Jennifer, Ajanh Khamphaeng has named "Dharma Dog" also "Peace Dog" because she is so kindly natured that the Wat cats are undisturbed by her presence. Jennifer was much admired during the day. For the first part I tied her up away from the festival ground at Santi's corner, but too near the auxillary toilets it seems. She is a bigger dog than most Lao had seen and many Lao are afraid of dogs. Her presence was discouraging toilet use so i moved her. She lay paitiently in the shade for hours, Lao families picnicing near at hand, undisturbed as the Wat cats.
When the VIPs departed I went to exercise her and, walking through the crowd she quickly she attracted a trail of adoring Lao kids wanting to pat her. She was pleased, smiling and patient with the attention but it became too much for a dignified old lady. No place to rest.
I took her away from the crowd, walking down the trackl to our bush camp site, away from the noise of festivity, away from the clamour of Lao-ness. Like her I wanted some quiet. I was weary from my efforts, my heart wounded by my daughter's ambivalence, needing comfort, aching with loneliness. There in the bush were our markings still, the sand paintings, the arrangements of rocks and sticks, charcoal spirals on a log. Comfort in the spirit of the place for me, to sit still in the breeze and bird song again.
The evening before Songkane after a day of much labour by me and the many volunteers, Kevin laid out the grand site plan, the big brick and mortar dreams of monuments and museums, before Santi and I as we sat together enjoying the sunset. At the end of his explanation he gestured to the not-to-be-developed bushland. "And this is for Graeme's bush Dharma retreats," he said with generous flourish.
So there is a sense that I have become some sort of guardian of that patch of bush. Me and all who join in the spirit of place there, all who pick up the sacred thread of friendship there.
In the sacred cave on my knees I lit incense, took the Triple Gem of refuges and offered gratitude and merit to all beings seen and unseen, near and far, for the happy outcomes of my Dharma Wheel turning efforts at Wat Buddhalavarn.
Back in the festival ground I sought out the Venerable Santi to say my farewells.

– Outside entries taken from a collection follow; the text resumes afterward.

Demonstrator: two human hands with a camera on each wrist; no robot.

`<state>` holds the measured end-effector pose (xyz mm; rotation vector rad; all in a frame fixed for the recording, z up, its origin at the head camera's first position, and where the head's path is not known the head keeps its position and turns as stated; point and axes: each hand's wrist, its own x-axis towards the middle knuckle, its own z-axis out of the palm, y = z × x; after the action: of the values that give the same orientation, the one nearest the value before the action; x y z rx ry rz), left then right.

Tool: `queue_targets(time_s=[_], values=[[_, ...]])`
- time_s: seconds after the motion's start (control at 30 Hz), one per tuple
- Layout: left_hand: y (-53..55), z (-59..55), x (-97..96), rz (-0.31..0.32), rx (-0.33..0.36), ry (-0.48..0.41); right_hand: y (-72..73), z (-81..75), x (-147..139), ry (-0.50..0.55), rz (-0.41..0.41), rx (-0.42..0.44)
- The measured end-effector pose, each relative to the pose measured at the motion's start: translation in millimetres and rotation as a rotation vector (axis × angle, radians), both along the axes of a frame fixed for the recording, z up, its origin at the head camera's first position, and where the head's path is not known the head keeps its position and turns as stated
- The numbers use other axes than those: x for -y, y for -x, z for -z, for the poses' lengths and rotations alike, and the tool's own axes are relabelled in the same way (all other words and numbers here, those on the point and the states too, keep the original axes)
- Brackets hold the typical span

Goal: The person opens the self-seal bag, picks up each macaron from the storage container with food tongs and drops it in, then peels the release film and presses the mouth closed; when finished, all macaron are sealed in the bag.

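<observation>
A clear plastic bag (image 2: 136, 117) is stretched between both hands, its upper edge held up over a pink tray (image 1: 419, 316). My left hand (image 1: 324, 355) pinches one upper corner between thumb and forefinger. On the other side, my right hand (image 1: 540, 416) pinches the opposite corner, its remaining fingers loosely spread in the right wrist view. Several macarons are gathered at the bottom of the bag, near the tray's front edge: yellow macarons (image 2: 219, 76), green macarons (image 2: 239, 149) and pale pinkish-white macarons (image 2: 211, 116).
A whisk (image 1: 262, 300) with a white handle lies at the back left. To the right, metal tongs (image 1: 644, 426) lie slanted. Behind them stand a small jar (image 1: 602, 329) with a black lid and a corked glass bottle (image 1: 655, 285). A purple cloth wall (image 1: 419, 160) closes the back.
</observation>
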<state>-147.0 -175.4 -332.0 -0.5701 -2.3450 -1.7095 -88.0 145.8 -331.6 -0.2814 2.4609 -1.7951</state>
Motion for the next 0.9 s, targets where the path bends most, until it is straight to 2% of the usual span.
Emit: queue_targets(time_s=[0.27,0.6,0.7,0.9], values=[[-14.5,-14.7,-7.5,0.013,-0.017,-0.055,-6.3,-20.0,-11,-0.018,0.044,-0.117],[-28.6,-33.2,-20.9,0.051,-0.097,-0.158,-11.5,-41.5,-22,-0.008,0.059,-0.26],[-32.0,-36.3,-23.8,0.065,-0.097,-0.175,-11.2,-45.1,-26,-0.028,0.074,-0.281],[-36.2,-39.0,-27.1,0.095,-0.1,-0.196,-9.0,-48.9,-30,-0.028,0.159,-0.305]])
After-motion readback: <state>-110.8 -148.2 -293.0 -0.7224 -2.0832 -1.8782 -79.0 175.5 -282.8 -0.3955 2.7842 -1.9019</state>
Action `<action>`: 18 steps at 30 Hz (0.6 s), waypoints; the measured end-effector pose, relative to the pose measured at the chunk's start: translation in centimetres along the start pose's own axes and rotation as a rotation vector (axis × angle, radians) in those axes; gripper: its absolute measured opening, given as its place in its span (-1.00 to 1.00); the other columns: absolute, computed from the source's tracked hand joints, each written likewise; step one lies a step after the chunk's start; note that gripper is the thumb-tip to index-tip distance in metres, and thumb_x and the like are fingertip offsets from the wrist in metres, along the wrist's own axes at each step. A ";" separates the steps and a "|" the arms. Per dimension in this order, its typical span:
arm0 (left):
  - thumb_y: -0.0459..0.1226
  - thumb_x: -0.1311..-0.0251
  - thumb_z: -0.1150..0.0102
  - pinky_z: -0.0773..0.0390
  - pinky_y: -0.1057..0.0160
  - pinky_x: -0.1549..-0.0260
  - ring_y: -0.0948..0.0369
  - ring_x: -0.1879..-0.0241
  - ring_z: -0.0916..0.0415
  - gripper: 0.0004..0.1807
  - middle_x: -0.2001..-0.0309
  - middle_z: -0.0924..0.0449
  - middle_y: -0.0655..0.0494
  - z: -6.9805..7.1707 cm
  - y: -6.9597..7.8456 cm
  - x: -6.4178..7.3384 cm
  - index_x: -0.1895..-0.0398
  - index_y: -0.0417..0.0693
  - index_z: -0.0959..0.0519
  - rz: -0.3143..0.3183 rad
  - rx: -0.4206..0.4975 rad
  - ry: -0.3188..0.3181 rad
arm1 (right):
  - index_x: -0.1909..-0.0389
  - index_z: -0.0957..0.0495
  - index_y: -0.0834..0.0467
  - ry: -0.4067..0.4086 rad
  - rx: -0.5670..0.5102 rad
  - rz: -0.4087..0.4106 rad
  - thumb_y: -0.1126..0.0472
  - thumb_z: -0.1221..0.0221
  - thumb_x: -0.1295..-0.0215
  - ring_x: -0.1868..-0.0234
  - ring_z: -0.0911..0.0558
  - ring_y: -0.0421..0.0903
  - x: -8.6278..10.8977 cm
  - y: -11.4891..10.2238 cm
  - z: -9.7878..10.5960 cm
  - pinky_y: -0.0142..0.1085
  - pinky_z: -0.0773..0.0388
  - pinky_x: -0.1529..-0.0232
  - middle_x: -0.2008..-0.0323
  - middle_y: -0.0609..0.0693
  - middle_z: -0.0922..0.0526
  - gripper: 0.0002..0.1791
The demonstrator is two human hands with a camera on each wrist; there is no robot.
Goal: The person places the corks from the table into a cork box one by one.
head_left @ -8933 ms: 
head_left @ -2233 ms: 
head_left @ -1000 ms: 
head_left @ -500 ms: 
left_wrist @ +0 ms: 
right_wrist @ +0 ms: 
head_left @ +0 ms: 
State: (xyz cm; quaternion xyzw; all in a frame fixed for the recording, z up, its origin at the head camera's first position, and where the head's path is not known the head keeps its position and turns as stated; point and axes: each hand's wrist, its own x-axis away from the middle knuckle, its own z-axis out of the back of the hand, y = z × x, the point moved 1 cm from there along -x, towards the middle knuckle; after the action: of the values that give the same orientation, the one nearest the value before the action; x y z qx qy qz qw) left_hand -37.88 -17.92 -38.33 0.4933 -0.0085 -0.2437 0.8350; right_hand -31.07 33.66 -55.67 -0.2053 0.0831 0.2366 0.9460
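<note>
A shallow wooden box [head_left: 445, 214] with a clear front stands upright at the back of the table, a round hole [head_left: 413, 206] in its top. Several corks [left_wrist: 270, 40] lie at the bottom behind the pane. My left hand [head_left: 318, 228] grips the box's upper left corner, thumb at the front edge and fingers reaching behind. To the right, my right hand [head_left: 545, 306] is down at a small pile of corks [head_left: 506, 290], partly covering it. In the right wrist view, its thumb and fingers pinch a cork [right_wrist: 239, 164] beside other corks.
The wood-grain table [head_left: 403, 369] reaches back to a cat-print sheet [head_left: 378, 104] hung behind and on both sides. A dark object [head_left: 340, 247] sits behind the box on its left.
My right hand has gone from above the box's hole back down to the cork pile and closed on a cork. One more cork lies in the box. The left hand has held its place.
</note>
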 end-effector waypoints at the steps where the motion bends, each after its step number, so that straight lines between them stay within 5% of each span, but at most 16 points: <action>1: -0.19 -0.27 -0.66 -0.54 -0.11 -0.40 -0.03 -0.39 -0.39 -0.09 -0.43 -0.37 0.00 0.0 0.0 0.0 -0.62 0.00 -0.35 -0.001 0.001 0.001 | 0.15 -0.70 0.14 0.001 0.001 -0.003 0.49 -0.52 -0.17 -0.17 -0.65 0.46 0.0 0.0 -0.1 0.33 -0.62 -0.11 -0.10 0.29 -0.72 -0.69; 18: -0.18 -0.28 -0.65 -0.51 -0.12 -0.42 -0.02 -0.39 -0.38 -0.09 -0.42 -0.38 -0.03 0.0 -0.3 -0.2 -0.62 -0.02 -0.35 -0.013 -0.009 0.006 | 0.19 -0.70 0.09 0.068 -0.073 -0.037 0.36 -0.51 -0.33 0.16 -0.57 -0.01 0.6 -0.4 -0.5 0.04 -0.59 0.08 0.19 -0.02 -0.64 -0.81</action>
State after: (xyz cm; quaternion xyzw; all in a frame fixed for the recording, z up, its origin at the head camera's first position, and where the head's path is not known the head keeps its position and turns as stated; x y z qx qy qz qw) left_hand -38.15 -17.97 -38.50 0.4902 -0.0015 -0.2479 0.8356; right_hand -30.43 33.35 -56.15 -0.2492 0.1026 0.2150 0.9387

The crowd was thinning now and I found Santi sitting on a bench, set back from the proceedings watching the last of the Lao dance before the stage in the slanting golden light of the afternoon sun. I sat beside him, and Jennifer came and sat with dignity at our feet. Two old peaceniks, two dear Dharma friends, two old men sitting together in the afternoon sun on a park bench. Plus picturesque Dharma dog.
We must have looked grand because Songkane guests, departing in their cars, stopped as they passed, nopped (Lao genuflection) to Santi and gazed upon us with pure delight in their smiles.
While walking down the track earlier I had been passed by some Lao girls (9-11 year olds), five of them mounted on three ponies, the last of which was a minipony not much bigger than Jennifer. Pony rides had been part of the offered entertainment and in the parade of beauties, the pony owners, all dressed up in English private school girl pony club tack, white riding britches, navy jackets, white hard hats had escorted the procession like miniature mounted police. Now they were at ease, without hard hats, exploring the bushland trails.
As they passed one bare back pillion passenger asked: "Do you have a Lao wife?" The question startled for it was an echo from the frame of my questing when I returned from my Buddhist pilgrimage in Laos last year. See www.peacebus.com/Laos/chapter7.html
"No", I replied. "But I do have a lot of Lao friends." A lot of friends. Seen and unseen, near and far.
May you all of them be well and happy.